Old Master & 19th Century Paintings Day Auction
Old Master & 19th Century Paintings Day Auction
Meeting of Jacob and Rachel
This lot has been withdrawn
Lot Details
Description
Master of the Annunciation to the Shepherds
active Naples 1625–1650
Meeting of Jacob and Rachel
oil on canvas
unframed: 73 x 100.6 cm.; 28¾ x 39⅝ in.
framed: 95.6 x 123.2 cm.; 37⅝ x 48½ in.
Private collection, Valencia, by 1958;
Vittorio Frascione (1915–2006), Florence;
Thence by descent to his grandsons;
With Frascione Arte, Florence, by 2009;
From whom acquired, by 2013.
F. Bologna, Francesco Solimena, Naples 1958, p. 32 n. 7 (as Neapolitan School);
A.E. Perez Sanchez, Pintura italiana del siglio XVII en España, Madrid 1965, p. 373;
N. Spinosa in Le visioni di un grande collezionista; The Era of a Great Art Visionary, A. Nesi (ed.), exh. cat., Florence 2009, pp. 81–85, reproduced p. 83;
N. Spinosa in Ritorno al barocco, da Caravaggio a Vanvitelli, N. Spinosa (ed.), exh. cat., Naples 2009, vol. I, pp. 96–98, no. 1.27, reproduced;
N. Spinosa, Napule è... mille culure, Dipinti e disegni napoletani del XVII e XVIII secolo, exh. cat., Florence 2013, pp. 12–14, reproduced in colour pp. 13, 15;
N. Spinosa, Il Maestro degli Annunci ai pastori e i pittori dal "tremendo impasto (Napoli 1625–1650), Rome 2021, p. 59, no. A4, reproduced.
Naples, Castel Sant'Elmo, Museo Pigantelli and Palazzo Reale, Ritorna al barocco, da Caravaggio a Vanvitelli, 12 December 2009 – 11 April 2010, no. 1.27.
The Master of the Annunciation to the Shepherds, an artist working in seventeenth-century Naples, produced this work circa 1640. The naturalism, characterised by a realistic depiction of the figures’ physiognomy, dress and expression, is evidently influenced by Jusepe de Ribera, who similarly included everyday figures into his compositions conceived with dynamic brushwork.
Since the early twentieth century when August L. Mayer first identified the artist’s hand in an eponymous work in the Birmingham Museum and Art Gallery (fig. 1), scholars have offered various proposals as to the identity of the Master of the Annunciation of the Shepherds.1 These included the Brindisi-born Bartolomeo Passante (at times mistakenly conflated with Bartolomeo Bassante) who trained in the Neapolitan workshop of Pietro Beato and the Valencia-born Juan Dò, who trained under Ribera. However, the painter remains anonymous, though Nicola Spinosa has recently reconstructed his corpus, one defined by a broad use of impasto, earth tone palette, and dramatic use of chiaroscuro.

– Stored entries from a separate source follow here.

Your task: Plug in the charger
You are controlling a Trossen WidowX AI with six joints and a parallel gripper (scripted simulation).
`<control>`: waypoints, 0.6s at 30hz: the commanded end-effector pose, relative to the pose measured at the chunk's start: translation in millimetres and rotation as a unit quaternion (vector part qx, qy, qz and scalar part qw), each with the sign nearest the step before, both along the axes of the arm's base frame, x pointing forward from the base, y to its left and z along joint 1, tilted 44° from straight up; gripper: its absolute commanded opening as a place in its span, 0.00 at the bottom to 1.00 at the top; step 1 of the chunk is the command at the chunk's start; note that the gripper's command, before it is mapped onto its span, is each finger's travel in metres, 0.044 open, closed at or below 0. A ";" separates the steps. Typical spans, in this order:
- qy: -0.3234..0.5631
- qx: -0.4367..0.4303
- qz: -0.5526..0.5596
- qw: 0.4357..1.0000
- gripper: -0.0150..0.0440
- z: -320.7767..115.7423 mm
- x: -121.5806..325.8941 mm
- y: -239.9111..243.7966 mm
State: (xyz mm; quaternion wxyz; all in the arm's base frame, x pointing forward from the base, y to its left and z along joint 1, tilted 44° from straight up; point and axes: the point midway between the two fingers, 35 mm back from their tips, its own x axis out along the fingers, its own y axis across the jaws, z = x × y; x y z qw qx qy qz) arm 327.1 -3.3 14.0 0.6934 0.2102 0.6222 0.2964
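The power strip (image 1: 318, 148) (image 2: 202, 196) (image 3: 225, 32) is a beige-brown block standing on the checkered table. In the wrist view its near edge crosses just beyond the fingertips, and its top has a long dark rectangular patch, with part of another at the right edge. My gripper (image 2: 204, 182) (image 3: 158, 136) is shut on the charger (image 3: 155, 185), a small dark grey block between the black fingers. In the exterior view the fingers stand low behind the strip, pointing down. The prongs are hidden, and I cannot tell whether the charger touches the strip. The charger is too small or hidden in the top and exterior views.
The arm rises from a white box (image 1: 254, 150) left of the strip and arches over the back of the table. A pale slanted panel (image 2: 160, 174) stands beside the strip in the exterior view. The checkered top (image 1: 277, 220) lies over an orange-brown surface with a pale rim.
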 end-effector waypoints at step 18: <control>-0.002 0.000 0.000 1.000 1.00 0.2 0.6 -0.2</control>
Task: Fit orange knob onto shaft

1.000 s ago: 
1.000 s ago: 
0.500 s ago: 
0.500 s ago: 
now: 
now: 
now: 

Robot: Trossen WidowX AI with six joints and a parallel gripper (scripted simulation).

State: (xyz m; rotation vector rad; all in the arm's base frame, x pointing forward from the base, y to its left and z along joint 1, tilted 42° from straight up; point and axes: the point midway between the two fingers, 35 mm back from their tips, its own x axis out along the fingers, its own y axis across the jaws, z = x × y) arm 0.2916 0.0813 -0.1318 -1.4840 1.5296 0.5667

Within this compact composition, the artist depicts the Old Testament scene in which Jacob, wearing a sullied hair shirt at right, meets Rachel, who tends her father’s flock of sheep. Rachel would become Jacob’s second wife and bear him Joseph and Benjamin, two of the progenitors of the twelve tribes of Israel. Although extraneous to the narrative, a muscular shepherd at left sits nearly parallel to the picture plane, his angularly arranged physique rendered in dramatic relief. Both the shepherd and the sheep he tends reappear in several other of the painter's works, including the composition in Birmingham from which his name derives.
1 A.L. Mayer, Jusepe de Ribera (Lo Spagnoletto), Leipzig 1923, pp. 176–77; for a full account of the critical history, see Spinosa 2021.